Exercise directions =>
Look through the data below for the string "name", and copy every line where it turns up.
== Segment start ==
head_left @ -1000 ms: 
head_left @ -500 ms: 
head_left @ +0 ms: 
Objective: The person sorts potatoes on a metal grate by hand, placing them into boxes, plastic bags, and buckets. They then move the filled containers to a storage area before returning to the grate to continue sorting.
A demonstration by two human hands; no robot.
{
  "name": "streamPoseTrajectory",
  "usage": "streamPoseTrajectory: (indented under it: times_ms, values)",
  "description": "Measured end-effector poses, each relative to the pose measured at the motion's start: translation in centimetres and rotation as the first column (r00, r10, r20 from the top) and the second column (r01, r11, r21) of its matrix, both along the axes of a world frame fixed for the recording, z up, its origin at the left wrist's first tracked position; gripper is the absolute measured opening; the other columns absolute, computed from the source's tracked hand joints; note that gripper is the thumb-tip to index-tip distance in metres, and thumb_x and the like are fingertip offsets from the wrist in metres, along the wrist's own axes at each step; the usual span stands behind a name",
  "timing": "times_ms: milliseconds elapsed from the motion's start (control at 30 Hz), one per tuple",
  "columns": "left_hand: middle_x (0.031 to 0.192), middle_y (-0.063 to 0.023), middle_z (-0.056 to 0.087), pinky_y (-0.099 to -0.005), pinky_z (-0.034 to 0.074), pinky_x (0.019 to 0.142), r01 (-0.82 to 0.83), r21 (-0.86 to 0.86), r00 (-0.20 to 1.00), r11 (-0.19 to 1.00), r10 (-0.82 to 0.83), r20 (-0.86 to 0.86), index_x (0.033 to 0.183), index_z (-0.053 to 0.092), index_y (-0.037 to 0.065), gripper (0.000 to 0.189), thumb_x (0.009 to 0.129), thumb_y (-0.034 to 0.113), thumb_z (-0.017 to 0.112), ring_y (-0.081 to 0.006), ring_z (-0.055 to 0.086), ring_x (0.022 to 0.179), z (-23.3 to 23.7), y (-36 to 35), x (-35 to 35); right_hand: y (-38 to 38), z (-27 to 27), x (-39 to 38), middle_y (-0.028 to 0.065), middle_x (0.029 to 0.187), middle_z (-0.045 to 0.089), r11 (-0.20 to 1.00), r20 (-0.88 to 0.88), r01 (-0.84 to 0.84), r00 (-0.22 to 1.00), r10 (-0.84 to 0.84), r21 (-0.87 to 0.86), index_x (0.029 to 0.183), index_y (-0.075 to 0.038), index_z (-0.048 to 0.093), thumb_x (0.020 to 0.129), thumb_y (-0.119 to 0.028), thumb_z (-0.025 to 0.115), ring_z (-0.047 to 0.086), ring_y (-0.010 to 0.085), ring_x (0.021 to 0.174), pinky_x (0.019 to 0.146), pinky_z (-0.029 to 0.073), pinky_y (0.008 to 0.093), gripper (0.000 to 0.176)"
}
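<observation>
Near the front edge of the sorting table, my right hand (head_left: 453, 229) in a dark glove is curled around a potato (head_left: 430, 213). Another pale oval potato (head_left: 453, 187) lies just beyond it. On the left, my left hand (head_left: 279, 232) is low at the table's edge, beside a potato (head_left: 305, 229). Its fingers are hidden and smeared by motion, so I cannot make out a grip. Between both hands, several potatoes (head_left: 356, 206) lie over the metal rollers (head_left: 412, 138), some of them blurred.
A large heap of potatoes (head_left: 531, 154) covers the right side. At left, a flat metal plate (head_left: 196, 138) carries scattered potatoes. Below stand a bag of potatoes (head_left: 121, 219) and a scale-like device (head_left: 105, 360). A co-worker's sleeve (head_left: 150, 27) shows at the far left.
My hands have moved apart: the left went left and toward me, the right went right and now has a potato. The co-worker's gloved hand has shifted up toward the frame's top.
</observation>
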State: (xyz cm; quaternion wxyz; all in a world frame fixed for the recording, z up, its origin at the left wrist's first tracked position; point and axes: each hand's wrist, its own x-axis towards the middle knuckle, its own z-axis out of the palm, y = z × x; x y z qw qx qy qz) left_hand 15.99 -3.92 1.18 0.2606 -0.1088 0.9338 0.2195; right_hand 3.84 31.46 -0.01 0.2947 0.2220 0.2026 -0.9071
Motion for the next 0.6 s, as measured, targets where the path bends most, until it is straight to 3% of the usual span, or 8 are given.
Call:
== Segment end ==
Solved problem =>
  "name": "streamPoseTrajectory",
  "description": "Measured end-effector poses, each relative to the pose measured at the motion's start: translation in centimetres and rotation as the first column (r00, r10, r20 from the top) and the second column (r01, r11, r21) of its matrix, both along the axes of a world frame fixed for the recording, z up, its origin at the left wrist's first tracked position; gripper is the absolute measured opening; the other columns absolute, computed from the source's tracked hand joints; note that gripper is the thumb-tip to index-tip distance in metres, and thumb_x and the like are fingertip offsets from the wrist in metres, along the wrist's own axes at each step; the usual span stands behind a name",

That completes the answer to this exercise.